2021 Christopher Tomlins, In the Matter of Nat Turner: A Speculative History (Princeton University Press)
Christopher Tomlins ingeniously reconstructs an event and a man we thought we knew: the tragic 1831 slave insurrection in Virginia and its near-mythic leader, Nat Turner. The significance of this book extends well beyond the new story it tells. The author takes us on his journey of discovery, offering penetrating new readings of the existing evidence, subtly deciphering Turner’s extensive use of religious language, and forging new connections between the event and the larger context of the legal power, violence, and political forces arrayed against any opponent of slavery.
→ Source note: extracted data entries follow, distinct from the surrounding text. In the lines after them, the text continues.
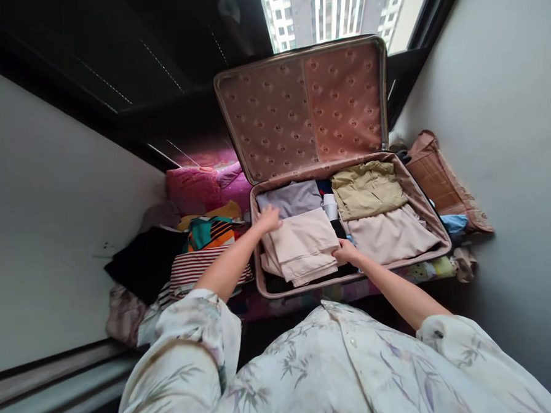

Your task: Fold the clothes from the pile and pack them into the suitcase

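From where I stand, the person is leaning over an open suitcase (302, 287), both arms reaching down into its left half. There, near the front, lies a pale pink folded cloth (305, 236), stacked in several layers with its lower edges a little uneven. The right hand (347, 252) is at its right edge, the fingers pinching the layers at that side. The left hand (269, 219) is at the upper left corner of the same cloth; the fingers are bent down over it, but they are small and partly hidden from here, so I can't fairly tell whether they pinch it or only rest there.

Just behind the cloth sits a grey folded garment (298, 196). A white container (330, 207) stands in the middle of the case, between the left and right piles. The right half holds a khaki folded garment (369, 189) at the back and a second pale pink garment (390, 234) in front of it. The lid (302, 112) is raised, its patterned pink lining facing the person.

Outside the case, to the left, are a red-and-white striped cloth (191, 269), a teal and orange patterned cloth (210, 233) and a black cloth (149, 262). Beyond those lies pink bedding (194, 189). A brown mat (444, 179) leans at the right, near the wall, and tall buildings show through the window (339, 9).
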A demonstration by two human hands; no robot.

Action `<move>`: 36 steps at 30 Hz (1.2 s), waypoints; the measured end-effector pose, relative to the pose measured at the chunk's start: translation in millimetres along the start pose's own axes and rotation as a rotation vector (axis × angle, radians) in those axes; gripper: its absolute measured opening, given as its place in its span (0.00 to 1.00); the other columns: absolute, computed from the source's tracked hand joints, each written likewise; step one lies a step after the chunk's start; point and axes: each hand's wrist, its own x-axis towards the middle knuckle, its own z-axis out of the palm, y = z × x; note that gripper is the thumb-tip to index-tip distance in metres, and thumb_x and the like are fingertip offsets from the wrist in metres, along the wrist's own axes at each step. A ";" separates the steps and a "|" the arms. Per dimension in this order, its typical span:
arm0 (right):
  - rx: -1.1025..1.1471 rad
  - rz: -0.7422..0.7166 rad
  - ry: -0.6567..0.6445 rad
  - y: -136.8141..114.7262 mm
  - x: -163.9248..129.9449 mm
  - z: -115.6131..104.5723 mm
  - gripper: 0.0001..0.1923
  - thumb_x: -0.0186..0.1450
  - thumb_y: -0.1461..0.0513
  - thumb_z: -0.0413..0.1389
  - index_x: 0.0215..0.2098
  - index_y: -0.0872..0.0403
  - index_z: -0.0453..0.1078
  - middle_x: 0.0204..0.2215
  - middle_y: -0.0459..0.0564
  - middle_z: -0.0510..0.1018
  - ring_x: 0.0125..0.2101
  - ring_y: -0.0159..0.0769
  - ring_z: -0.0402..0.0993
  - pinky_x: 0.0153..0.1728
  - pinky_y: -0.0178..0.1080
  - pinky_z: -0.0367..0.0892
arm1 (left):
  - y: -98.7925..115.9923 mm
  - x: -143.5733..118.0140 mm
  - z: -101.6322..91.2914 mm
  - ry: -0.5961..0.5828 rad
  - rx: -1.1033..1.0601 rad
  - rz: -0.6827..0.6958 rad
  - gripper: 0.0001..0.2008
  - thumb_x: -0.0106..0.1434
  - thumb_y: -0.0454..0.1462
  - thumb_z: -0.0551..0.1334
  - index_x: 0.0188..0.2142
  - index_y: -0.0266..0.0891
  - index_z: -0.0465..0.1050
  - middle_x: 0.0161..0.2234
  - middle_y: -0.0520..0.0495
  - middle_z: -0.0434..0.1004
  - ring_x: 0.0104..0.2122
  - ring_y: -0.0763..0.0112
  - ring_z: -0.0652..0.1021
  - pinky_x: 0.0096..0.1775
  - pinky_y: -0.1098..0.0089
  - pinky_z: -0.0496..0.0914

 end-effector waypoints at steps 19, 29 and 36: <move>-0.690 -0.029 0.068 -1.9 -18.4 -14.5 0.20 0.58 0.63 0.58 0.49 0.59 0.73 0.44 0.59 0.79 0.44 0.47 0.72 0.44 0.42 0.66 | -100.1 -84.9 113.7 0.125 0.144 0.178 0.15 0.65 0.34 0.65 0.51 0.38 0.75 0.48 0.41 0.71 0.50 0.59 0.74 0.56 0.59 0.69; -1.511 -0.672 -0.182 -33.4 -32.6 2.4 0.12 0.71 0.65 0.48 0.42 0.55 0.75 0.41 0.57 0.76 0.44 0.44 0.65 0.46 0.43 0.55 | -85.5 -106.9 91.7 0.027 0.268 0.243 0.11 0.70 0.31 0.54 0.39 0.38 0.77 0.40 0.41 0.74 0.44 0.61 0.76 0.47 0.64 0.71; -1.428 -0.612 -0.319 -44.5 -46.3 12.0 0.12 0.72 0.59 0.52 0.45 0.54 0.77 0.46 0.57 0.77 0.46 0.43 0.71 0.47 0.41 0.59 | -62.7 -113.8 84.6 -0.162 0.278 0.211 0.11 0.68 0.41 0.63 0.45 0.38 0.80 0.45 0.39 0.78 0.45 0.59 0.78 0.50 0.64 0.72</move>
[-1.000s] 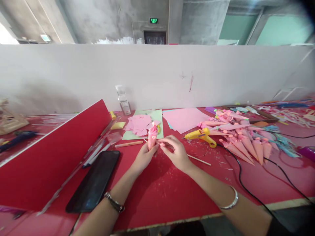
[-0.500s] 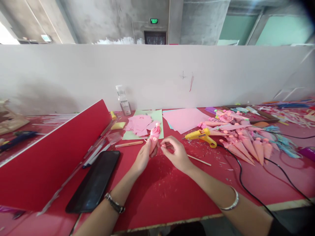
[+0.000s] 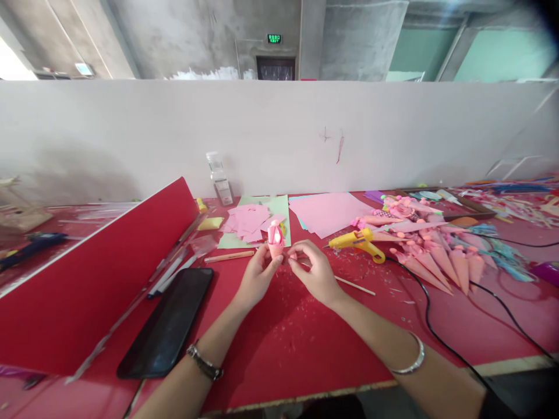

The book is also a master class in the craft of history. By sharing his reflections and speculations throughout the book, Tomlins allows the reader to appreciate every facet of his interrogation of the actions taken by Turner and other key figures in the story. In addition, Tomlins offers a profound new interpretation of The Confessions of Nat Turner (the original version, based on the interview by Thomas Ruffin Gray shortly after the insurrection). It is the one document that gives us clues to Turner’s motives. Through his exegesis, Tomlins recovers Turner’s agency, treats him on his own terms as an intellectual, shows that his religious beliefs sprang from a deep knowledge of the Bible, and reveals him as a keenly perceptive student of the Virginia slaveholding society in which he lives. And as Turner acts on his apocalyptic and messianic desires, the author forces us into a productively unsettling confrontation with what Turner called the “work of death” and its consequences.
Christopher Tomlins has given us a deep, original reckoning with the historical record, one that is bound to influence future investigations of Nat Turner, his moment, and its continuing reverberations.
Tomlins, the author of three other books, is the Elizabeth Josselyn Boalt Professor of Law at the University of California, Berkeley.